■ WORK ITEM
Transcribe the listing below in its entirety, exactly.

■ DATA
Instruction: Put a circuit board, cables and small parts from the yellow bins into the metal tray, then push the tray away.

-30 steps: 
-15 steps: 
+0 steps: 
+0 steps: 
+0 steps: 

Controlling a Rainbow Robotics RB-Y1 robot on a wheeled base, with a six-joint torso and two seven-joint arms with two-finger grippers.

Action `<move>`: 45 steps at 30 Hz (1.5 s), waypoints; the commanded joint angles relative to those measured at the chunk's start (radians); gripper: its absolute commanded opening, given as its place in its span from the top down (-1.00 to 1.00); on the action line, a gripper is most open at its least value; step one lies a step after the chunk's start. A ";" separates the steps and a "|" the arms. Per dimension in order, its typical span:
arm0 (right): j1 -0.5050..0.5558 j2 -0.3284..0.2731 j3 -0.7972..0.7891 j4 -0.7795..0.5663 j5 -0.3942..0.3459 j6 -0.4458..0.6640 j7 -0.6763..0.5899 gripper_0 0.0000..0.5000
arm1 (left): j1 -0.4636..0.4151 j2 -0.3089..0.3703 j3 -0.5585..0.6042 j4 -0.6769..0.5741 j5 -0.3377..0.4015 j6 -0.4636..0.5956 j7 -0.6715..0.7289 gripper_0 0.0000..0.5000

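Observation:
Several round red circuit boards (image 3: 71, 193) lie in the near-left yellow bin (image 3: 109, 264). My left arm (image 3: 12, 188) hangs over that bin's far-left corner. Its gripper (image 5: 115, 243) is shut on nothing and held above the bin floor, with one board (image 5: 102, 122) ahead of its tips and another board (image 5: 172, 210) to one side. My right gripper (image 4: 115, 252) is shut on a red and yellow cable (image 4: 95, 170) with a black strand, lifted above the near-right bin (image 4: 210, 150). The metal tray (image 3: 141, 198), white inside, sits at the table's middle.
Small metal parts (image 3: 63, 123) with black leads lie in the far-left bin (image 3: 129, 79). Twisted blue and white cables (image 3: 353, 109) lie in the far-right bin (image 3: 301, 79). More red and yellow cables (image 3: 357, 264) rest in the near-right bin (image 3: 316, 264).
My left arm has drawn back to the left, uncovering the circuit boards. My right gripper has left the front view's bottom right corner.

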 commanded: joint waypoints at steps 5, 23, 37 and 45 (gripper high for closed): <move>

■ TASK RESULT
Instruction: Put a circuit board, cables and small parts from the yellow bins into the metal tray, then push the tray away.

-30 steps: 
-15 steps: 
+0 steps: 
+0 steps: 
+0 steps: 

Controlling a Rainbow Robotics RB-Y1 robot on a wheeled base, with a six-joint torso and two seven-joint arms with two-finger grippers.

Action `<move>`: 45 steps at 30 Hz (1.5 s), waypoints; the commanded joint angles relative to those measured at the chunk's start (radians); gripper: its absolute commanded opening, given as its place in its span from the top down (-1.00 to 1.00); on the action line, a gripper is most open at its least value; step one lies a step after the chunk's start. A ";" separates the steps and a "|" the arms. Per dimension in order, its typical span:
arm0 (right): j1 -0.5050..0.5558 j2 -0.3284..0.2731 j3 -0.7972..0.7891 j4 -0.7795..0.5663 j5 -0.3942..0.3459 j6 -0.4458..0.6640 j7 -0.6763..0.5899 gripper_0 0.0000..0.5000
arm1 (left): j1 -0.4636..0.4151 j2 -0.3089..0.3703 j3 -0.5585..0.6042 j4 -0.6769..0.5741 j5 -0.3377..0.4015 j6 -0.4636..0.5956 j7 -0.6715..0.7289 gripper_0 0.0000..0.5000

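Observation:
Several round red circuit boards (image 3: 71, 193) lie in the near-left yellow bin (image 3: 109, 264). My left arm (image 3: 12, 188) hangs over that bin's far-left corner. Its gripper (image 5: 115, 243) is shut on nothing and held above the bin floor, with one board (image 5: 102, 122) ahead of its tips and another board (image 5: 172, 210) to one side. My right gripper (image 4: 115, 252) is shut on a red and yellow cable (image 4: 95, 170) with a black strand, lifted above the near-right bin (image 4: 210, 150). The metal tray (image 3: 141, 198), white inside, sits at the table's middle.
Small metal parts (image 3: 63, 123) with black leads lie in the far-left bin (image 3: 129, 79). Twisted blue and white cables (image 3: 353, 109) lie in the far-right bin (image 3: 301, 79). More red and yellow cables (image 3: 357, 264) rest in the near-right bin (image 3: 316, 264).
My left arm has drawn back to the left, uncovering the circuit boards. My right gripper has left the front view's bottom right corner.
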
 commanded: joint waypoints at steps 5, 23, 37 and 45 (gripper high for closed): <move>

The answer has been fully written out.